WHAT THE TASK ASKS
From the entries below, copy every line that has the word "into".

DATASET CONTENT
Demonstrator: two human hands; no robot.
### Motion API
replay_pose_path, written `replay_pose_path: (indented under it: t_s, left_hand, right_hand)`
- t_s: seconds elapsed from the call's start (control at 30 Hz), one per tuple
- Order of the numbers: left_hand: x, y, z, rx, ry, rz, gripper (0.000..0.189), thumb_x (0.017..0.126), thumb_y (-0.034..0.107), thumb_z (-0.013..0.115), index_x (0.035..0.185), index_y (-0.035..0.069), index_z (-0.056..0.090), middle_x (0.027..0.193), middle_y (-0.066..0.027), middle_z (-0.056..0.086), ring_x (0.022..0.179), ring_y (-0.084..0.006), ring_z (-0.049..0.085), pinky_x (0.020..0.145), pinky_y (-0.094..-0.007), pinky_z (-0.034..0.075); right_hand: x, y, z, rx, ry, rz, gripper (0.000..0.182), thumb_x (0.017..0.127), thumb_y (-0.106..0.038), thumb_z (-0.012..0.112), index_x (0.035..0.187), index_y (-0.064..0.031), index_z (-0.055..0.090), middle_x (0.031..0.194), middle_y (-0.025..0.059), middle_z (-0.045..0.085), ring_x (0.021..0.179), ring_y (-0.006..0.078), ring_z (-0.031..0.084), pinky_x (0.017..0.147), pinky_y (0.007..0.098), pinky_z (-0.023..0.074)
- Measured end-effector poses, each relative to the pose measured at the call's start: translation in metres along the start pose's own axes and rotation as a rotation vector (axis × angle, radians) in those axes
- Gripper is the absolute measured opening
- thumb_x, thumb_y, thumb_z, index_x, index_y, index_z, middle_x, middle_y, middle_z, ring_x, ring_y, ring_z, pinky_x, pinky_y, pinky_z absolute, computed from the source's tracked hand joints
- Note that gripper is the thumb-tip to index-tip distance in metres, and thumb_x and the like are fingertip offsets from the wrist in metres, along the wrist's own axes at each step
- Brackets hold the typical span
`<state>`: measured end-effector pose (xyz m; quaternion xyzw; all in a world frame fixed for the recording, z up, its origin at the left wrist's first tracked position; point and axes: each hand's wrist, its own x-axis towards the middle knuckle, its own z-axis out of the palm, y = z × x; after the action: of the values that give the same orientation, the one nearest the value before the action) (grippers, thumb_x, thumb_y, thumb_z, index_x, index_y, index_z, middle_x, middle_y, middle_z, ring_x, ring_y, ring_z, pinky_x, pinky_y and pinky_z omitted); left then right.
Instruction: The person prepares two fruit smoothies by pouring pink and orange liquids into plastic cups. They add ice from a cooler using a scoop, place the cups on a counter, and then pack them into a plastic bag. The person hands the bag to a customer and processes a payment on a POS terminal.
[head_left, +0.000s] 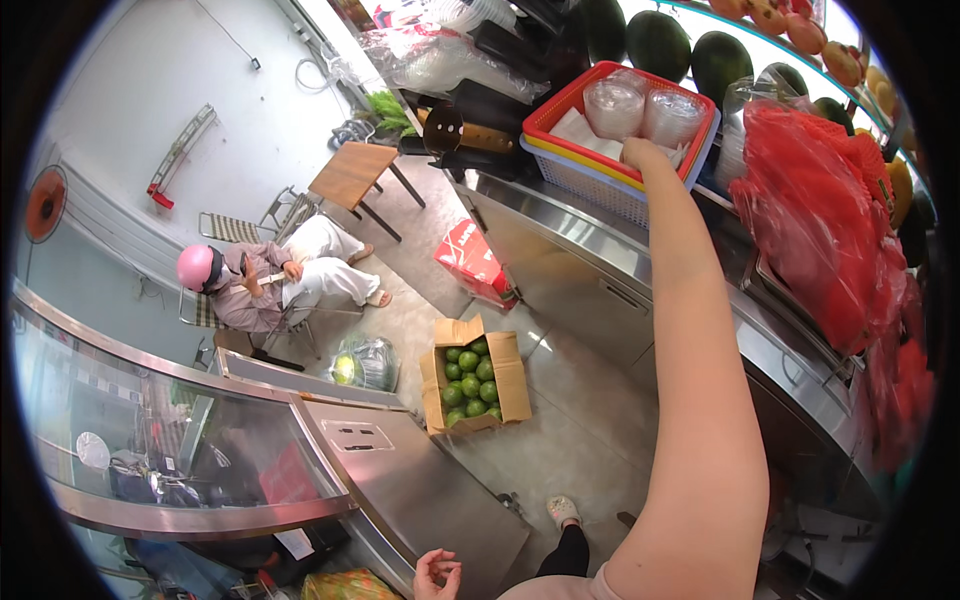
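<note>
My right hand reaches over the near rim of a red plastic basket, its fingers down by white paper and hidden from view. Whether they grip anything cannot be made out. Stacks of clear plastic lids or cups stand in the same basket, just beyond the hand. The red basket is nested over a yellow one and a pale blue one. Low at the bottom edge, my left hand hangs with loosely curled fingers apart, holding nothing visible.
A steel counter carries the baskets, with watermelons behind and red plastic bags to the right. An open cardboard box of green fruit sits on the floor. A seated person in a pink helmet is beyond a glass display case.
</note>
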<state>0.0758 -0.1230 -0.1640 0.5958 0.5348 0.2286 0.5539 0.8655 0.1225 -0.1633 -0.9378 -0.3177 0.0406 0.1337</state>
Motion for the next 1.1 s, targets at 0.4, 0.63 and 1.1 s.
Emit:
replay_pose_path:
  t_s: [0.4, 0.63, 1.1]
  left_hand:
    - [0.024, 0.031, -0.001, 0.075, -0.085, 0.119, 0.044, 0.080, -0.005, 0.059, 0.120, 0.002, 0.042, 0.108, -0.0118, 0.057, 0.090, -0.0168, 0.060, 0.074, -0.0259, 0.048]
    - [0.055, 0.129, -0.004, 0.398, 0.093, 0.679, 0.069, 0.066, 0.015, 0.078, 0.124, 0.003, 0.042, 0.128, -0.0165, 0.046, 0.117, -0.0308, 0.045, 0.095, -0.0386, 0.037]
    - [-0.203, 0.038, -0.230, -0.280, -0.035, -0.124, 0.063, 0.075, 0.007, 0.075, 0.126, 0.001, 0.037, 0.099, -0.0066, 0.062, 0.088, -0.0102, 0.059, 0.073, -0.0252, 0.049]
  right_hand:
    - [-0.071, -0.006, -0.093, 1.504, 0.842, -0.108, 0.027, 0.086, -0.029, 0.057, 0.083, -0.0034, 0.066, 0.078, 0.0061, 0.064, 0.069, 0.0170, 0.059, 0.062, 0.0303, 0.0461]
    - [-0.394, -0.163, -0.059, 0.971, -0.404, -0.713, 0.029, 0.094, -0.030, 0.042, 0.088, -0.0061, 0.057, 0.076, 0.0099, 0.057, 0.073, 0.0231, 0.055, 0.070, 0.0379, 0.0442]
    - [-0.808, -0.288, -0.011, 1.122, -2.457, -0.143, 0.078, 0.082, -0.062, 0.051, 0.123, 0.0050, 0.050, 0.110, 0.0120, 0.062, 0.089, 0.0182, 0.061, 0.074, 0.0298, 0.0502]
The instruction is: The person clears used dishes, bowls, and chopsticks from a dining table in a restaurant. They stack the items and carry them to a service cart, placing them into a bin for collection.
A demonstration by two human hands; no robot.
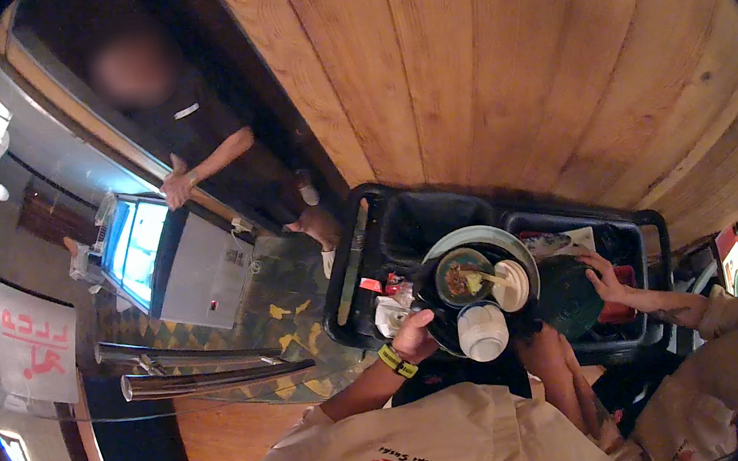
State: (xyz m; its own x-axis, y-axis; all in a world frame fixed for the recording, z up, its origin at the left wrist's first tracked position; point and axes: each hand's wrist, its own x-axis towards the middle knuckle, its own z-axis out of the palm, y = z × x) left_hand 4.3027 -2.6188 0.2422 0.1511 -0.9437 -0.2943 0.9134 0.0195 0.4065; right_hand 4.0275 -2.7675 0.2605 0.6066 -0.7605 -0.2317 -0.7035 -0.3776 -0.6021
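Observation:
My left hand (415, 338), with a yellow-green wristband below it, grips the left edge of a stack of dishes. The stack has a large pale round plate (442, 244) beneath a dark dish. On it are a small bowl with food scraps (463, 276), a round cream-coloured lid or dish (510, 286) and a white cup (483, 331) lying tilted. My right hand (537, 341) is at the stack's lower right edge, its fingers mostly hidden under the dishes. The stack is over a black plastic cart tray (365, 193).
A co-worker's hand (606, 278) touches a dark green plate (568, 296) in a grey bus tub (640, 247). Wrappers (395, 289) lie in the cart's left section. A wooden panel (494, 66) rises behind. Another person in black stands beyond, near metal rails (215, 378).

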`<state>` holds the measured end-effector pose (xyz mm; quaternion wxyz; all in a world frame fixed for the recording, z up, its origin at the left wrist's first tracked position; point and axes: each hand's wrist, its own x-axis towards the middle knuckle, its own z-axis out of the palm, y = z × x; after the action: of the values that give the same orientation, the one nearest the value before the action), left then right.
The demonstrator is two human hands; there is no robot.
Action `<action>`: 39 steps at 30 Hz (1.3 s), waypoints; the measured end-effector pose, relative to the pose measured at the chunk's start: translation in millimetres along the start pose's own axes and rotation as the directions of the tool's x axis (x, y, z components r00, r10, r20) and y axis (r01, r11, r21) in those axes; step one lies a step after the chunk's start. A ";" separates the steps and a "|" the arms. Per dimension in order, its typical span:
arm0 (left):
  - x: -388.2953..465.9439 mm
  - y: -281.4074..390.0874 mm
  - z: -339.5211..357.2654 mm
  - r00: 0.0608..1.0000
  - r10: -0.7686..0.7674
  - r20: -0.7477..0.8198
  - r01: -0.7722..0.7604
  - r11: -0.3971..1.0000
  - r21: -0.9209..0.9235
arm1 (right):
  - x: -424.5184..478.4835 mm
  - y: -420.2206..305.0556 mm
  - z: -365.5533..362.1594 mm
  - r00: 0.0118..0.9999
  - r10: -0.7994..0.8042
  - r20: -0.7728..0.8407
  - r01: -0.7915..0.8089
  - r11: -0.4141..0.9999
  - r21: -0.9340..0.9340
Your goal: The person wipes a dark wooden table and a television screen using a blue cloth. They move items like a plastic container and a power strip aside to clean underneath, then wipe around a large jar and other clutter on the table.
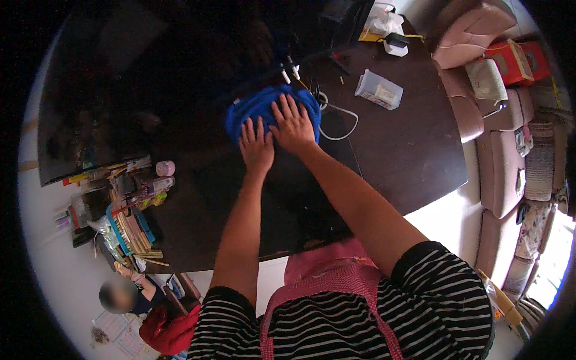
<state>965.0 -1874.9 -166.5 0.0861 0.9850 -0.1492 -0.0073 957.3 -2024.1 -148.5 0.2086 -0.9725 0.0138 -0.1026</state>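
Observation:
A blue cloth, bunched or folded, lies on the dark table before me. My left hand rests flat on its near left part, fingers spread and pointing away from me. My right hand lies palm down on its right part, with the fingers also spread. The two hands are side by side, their thumbs close together. Both press on the cloth without gripping it. Whatever is under the palms is hidden.
Beyond the cloth lie white-ended markers. A white cable loops at its right, near a clear plastic box. Books, a pink round container and stationery crowd the left edge. A person is at lower left; sofas stand at right.

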 end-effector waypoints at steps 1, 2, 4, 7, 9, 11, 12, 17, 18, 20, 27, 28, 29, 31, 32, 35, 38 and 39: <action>-13.7 7.7 -0.3 1.000 0.006 0.013 -0.006 1.000 0.017 | -14.2 0.5 -5.9 1.000 0.012 0.017 -0.012 1.000 0.006; -26.3 16.7 -0.1 1.000 0.011 0.015 -0.011 1.000 -0.002 | -27.3 3.4 -11.2 0.999 0.022 0.032 -0.022 1.000 0.011; -55.9 33.4 -2.0 0.999 0.006 0.042 -0.005 1.000 -0.029 | -57.1 7.5 -24.1 0.997 0.029 0.073 -0.029 1.000 0.005; -95.3 47.2 -5.8 0.999 0.017 0.045 -0.016 0.999 -0.033 | -87.4 12.2 -38.3 0.990 -0.031 0.134 0.028 0.999 0.026; -94.2 52.6 -6.0 0.994 -0.036 0.103 0.041 0.998 -0.038 | -84.4 13.7 -38.9 0.983 -0.013 0.181 0.015 1.000 -0.009; -94.6 50.5 -9.8 0.997 -0.030 0.075 0.031 0.999 -0.020 | -81.0 8.0 -36.2 0.974 -0.027 0.226 0.033 0.999 -0.023; -92.6 51.0 -9.3 0.998 -0.031 0.060 0.032 0.999 -0.015 | -78.2 9.8 -36.2 0.969 -0.044 0.243 0.054 0.998 -0.032; -92.9 52.4 -6.9 0.998 -0.051 -0.027 0.048 0.994 -0.095 | -67.3 9.5 -32.9 0.942 -0.128 0.310 0.165 0.982 -0.095; -93.9 51.2 -5.2 0.997 -0.079 -0.023 0.076 0.991 -0.107 | -63.3 2.3 -38.9 0.921 -0.122 0.369 0.169 0.981 -0.099; -84.1 51.7 -6.7 0.993 -0.104 -0.048 0.097 0.987 -0.126 | -58.6 2.7 -31.9 0.927 -0.109 0.359 0.172 0.974 -0.149; -72.6 33.7 -4.7 0.980 -0.184 -0.076 0.164 0.963 -0.216 | -30.4 -24.5 -18.2 0.893 -0.101 0.438 0.229 0.941 -0.251; -68.2 23.1 -6.3 0.981 -0.183 -0.059 0.167 0.963 -0.212 | -24.6 -29.7 -12.6 0.894 -0.116 0.432 0.240 0.940 -0.244; -63.9 12.1 -7.9 0.983 -0.181 -0.042 0.168 0.963 -0.209 | -17.9 -35.7 -6.4 0.895 -0.131 0.426 0.250 0.939 -0.237; -57.1 -17.2 -15.4 0.974 -0.226 -0.021 0.217 0.954 -0.207 | -0.7 -57.3 10.6 0.884 -0.186 0.428 0.305 0.924 -0.229; -53.3 -33.9 -19.6 0.968 -0.251 -0.008 0.244 0.949 -0.200 | 8.7 -69.9 20.0 0.880 -0.208 0.426 0.327 0.918 -0.226; -43.8 -86.5 -28.9 0.960 -0.278 -0.037 0.270 0.952 -0.146 | 37.6 -122.1 40.3 0.867 -0.226 0.444 0.352 0.908 -0.225; -21.6 -135.6 -28.3 0.945 -0.316 -0.083 0.297 0.937 -0.186 | 67.1 -152.7 74.3 0.884 -0.281 0.374 0.388 0.887 -0.250; -15.5 -150.0 -26.5 0.932 -0.334 -0.141 0.309 0.935 -0.172 | 76.9 -163.6 84.6 0.882 -0.290 0.372 0.399 0.879 -0.261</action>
<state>995.1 -1724.9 -166.4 0.1682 0.9842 0.0231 0.0507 1047.3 -1846.0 -142.1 0.0206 -0.9833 -0.1789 0.0251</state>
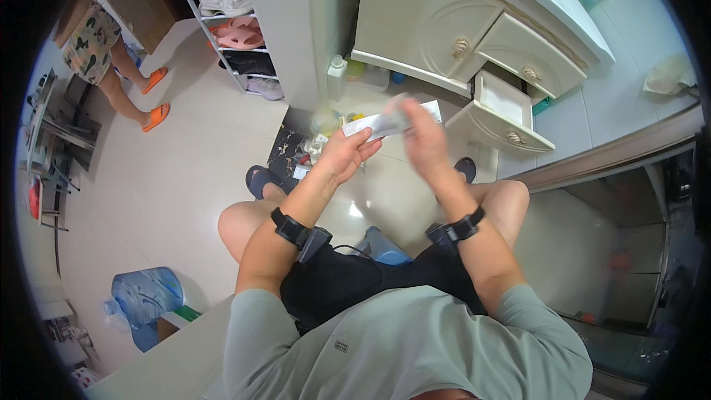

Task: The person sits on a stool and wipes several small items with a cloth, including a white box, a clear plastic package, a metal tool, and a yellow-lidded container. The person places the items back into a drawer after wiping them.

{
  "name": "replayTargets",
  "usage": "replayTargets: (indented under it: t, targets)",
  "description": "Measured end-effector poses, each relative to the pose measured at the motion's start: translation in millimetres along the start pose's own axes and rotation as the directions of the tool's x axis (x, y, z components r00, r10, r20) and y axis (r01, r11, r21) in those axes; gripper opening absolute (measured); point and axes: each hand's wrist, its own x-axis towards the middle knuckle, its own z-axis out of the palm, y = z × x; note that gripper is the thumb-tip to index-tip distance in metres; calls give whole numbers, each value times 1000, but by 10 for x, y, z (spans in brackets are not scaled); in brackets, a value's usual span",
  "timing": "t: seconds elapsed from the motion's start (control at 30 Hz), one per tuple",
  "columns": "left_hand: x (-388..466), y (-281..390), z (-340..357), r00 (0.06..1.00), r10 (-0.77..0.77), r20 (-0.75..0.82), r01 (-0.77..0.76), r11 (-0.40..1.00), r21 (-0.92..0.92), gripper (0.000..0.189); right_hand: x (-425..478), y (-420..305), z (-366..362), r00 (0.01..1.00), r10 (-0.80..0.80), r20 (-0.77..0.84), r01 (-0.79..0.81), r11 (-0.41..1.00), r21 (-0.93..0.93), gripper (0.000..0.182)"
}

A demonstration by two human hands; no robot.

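Note:
My left hand point(347, 153) grips the near end of a long, flat white packet or box point(364, 125), with the thumb on top. My right hand point(425, 136) is blurred over the packet's other end, and a blurred greyish item point(393, 116) shows at its fingers. Whether the two are one piece I cannot tell. Below my hands a black patterned mat point(283, 147) lies on the floor, with crumpled wrappers and small items point(313, 148) on it. A blue plastic stool or bin point(383, 245) shows between my legs.
Ahead stands a cream vanity cabinet point(422, 16) with its lower drawer point(502, 105) pulled out. A white bottle point(336, 75) is beside the wall. A shoe rack point(222, 16) stands left of it. A person in orange slippers point(155, 116) is at the upper left. A water jug point(147, 294) lies lower left.

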Motion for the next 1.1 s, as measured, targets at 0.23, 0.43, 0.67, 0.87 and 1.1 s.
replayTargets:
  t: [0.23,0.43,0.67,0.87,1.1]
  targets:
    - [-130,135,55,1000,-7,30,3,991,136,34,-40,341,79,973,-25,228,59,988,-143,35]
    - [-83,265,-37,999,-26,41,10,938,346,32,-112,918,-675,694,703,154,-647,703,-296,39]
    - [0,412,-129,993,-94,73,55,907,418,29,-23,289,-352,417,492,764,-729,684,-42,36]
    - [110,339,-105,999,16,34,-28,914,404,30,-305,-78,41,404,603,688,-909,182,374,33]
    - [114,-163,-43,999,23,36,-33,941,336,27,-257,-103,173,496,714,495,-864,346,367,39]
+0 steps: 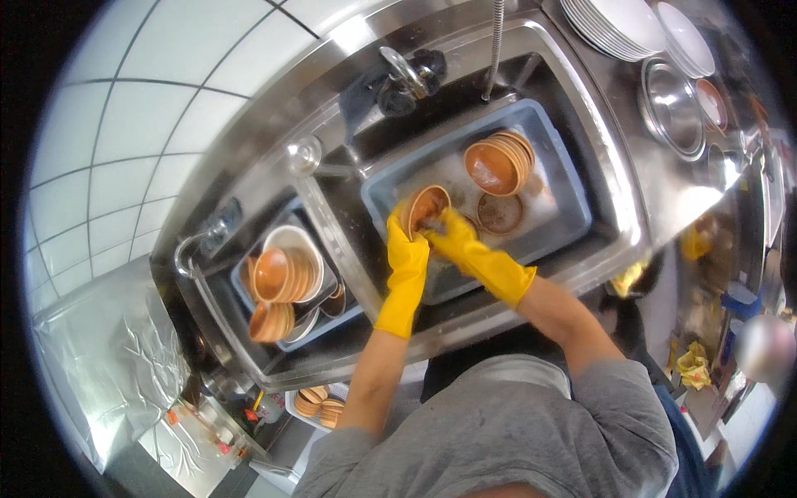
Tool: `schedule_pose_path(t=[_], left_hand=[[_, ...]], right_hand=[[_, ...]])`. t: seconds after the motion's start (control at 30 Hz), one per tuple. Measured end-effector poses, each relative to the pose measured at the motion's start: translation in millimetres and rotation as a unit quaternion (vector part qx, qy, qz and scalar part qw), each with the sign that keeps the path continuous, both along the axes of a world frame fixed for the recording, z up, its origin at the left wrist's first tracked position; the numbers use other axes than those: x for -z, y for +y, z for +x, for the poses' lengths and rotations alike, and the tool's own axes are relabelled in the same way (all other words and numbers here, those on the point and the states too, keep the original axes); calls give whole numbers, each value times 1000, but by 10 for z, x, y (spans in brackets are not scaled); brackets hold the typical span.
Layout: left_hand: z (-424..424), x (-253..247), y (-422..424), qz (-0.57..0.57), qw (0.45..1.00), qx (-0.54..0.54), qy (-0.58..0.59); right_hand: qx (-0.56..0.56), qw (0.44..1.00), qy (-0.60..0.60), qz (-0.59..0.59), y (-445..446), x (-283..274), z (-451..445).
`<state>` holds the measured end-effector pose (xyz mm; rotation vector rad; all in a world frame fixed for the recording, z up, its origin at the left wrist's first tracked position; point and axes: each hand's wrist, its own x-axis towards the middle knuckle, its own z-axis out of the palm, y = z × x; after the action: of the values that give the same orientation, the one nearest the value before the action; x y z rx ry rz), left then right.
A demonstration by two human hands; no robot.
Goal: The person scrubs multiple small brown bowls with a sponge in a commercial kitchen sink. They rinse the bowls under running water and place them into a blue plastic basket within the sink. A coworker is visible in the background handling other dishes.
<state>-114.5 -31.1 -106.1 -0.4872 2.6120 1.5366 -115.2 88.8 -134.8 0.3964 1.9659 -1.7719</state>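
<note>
My left hand [408, 246], in a yellow rubber glove, grips an orange-brown bowl [431, 202] and tilts it above a blue-grey plastic tub [578, 177]. At the bowl's lower rim is my right hand [464, 243], gloved alike, its fingers reaching to the inside. Motion blurs those fingers, and whether they hold a scrubber cannot be made out. Cloudy, foamy water [417, 180] lies in the tub. A stack of similar bowls [495, 168] leans at the tub's far right, and another bowl [500, 213] sits low in the water beside it.
In the left sink, stacked orange bowls [274, 277] and a white container [296, 239] fill another tub. A faucet [405, 71] and a metal hose [496, 50] rise behind. White plates [616, 28] and steel bowls [675, 106] stand right. A basket of bowls [320, 404] sits below left.
</note>
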Motion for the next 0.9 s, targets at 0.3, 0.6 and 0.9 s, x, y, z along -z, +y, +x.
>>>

ANSWER SPACE
Instruction: The person prepares two fruit smoothies by pouring pink and orange liquids into plastic cups. They add ice from a cooler using a scoop, place the cups on a counter, and then pack them into a plastic bag. The person hands the bag to a customer and processes a payment on a POS terminal.
The instruction is: The person clears used dishes, bowls, and chopsticks from a dining table in a restaurant. They stack the items and carry them to a service cart, placing them into a bin for collection.
Task: The person sits on a stool and wipes several small items with a cloth, including a white box, a clear plastic package, a metal tool, and a yellow-lidded container. The person places the items back into a drawer after wiping them.
Goal: The person scrubs multiple small brown bowls with a sponge in a commercial kitchen sink. They rinse the bowls under running water and place them into a blue plastic basket within the sink. A coworker is visible in the background handling other dishes.

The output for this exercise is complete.